The Bank of Ghana is on a journey to clean up the financial sector and make the institutions working within it stronger.
Some banks have already gone under with many more microfinance companies being closed down for not complying with one regulation or the other.
As noble as the regulator’s intentions may be, there are some economists who fear the uncertainty this creates may discourage many people from saving.
Ghana’s savings culture is seen as one of the poorest globally, with fewer people willing to put money away in the banks for a rainy day.
A Senior Research Fellow with the Institute of Economic Affairs, Eric Osei Assibey explains to Starr Business why he thinks the regulator ought to tread cautiously in its clean up agenda.
“What is happening in the banking sector [with] some kind of instability, some microfinance collapsing and people not being able to get their deposits and some banks going down…kind of discourage people to save,” he said, adding “…the prudential supervision of the central bank should be strengthened to make sure that people have enough confidence in the banking sector so that they can save more for the banking sector to have enough money to on-lend.”
What was happening in the microfinance industry where many of such institutions are collapsing was really discouraging savings in the informal sector, he stressed.

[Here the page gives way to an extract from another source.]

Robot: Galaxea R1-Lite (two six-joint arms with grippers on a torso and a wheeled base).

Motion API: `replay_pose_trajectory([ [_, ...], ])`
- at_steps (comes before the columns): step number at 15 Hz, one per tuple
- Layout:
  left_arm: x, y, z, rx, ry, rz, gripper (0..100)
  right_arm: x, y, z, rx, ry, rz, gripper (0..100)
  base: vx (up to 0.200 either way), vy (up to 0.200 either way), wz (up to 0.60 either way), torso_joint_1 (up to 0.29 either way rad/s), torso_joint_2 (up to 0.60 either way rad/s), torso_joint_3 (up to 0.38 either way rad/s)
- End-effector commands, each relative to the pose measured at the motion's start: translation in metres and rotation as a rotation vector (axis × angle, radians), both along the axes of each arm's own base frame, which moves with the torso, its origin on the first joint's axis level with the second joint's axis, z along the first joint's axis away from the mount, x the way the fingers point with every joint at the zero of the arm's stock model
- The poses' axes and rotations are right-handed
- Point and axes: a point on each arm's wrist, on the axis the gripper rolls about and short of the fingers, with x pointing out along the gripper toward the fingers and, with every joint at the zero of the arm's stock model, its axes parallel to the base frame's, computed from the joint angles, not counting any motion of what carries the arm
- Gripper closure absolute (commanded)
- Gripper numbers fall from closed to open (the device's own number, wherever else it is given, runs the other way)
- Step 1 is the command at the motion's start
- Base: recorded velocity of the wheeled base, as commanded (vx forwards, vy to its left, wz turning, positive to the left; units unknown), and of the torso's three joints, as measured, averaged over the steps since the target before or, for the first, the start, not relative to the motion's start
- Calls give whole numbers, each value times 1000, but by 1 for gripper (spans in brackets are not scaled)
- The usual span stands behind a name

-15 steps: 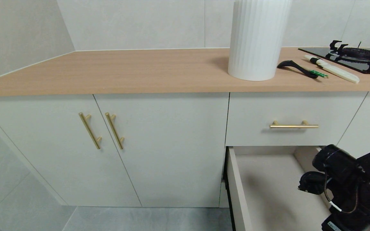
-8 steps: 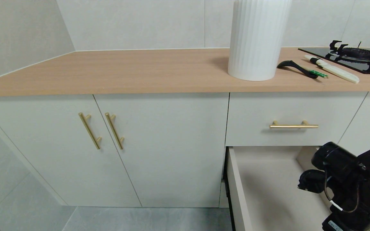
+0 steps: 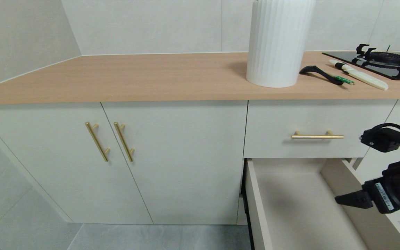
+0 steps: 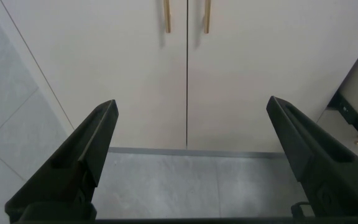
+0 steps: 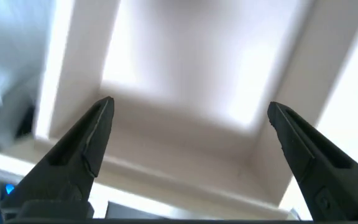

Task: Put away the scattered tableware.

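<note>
My right hand [image 5: 188, 115] hangs wide open, empty, over the open drawer [image 3: 290, 201]. Left hand [image 4: 191, 115] wide open, empty. Ladle [image 3: 321, 73] near desk's [image 3: 151, 76] front edge.

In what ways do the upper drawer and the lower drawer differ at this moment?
The upper drawer is shut; the lower drawer is pulled out. The upper drawer shows its front and gold handle; the lower drawer shows its inner floor and side walls. Both are pale and sit under the wooden counter.
</note>
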Motion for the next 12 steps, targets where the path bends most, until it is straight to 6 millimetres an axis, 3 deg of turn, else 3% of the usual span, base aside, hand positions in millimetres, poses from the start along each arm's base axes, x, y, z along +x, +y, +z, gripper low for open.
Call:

According to him, one of the ways he thinks could make savings more attractive for the populace will be the establishment of a framework to determine how much banks pay on deposits.
Presently, the difference between what is charged on loans and deposits is vast, a trend Mr. Assibey says is affecting public confidence in banks.
He told Starr Business that “if you look at the spread between the saving rate and lending rate is so wide which doesn’t make savings attractive” encouraging the central bank to have benchmark to provide some positive returns on peoples savings.
“If that is done that can attract more savings.”